Top of Input data

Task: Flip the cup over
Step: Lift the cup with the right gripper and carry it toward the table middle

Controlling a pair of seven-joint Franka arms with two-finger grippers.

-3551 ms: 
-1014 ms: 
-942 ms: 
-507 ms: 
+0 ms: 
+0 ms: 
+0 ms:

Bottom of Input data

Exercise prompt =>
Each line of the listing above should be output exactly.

Answer space =>
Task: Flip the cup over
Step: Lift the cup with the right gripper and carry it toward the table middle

Controlling a pair of seven-joint Franka arms with two-finger grippers.

-3551 ms: 
-1014 ms: 
-942 ms: 
-507 ms: 
+0 ms: 
+0 ms: 
+0 ms:

This concludes the exercise.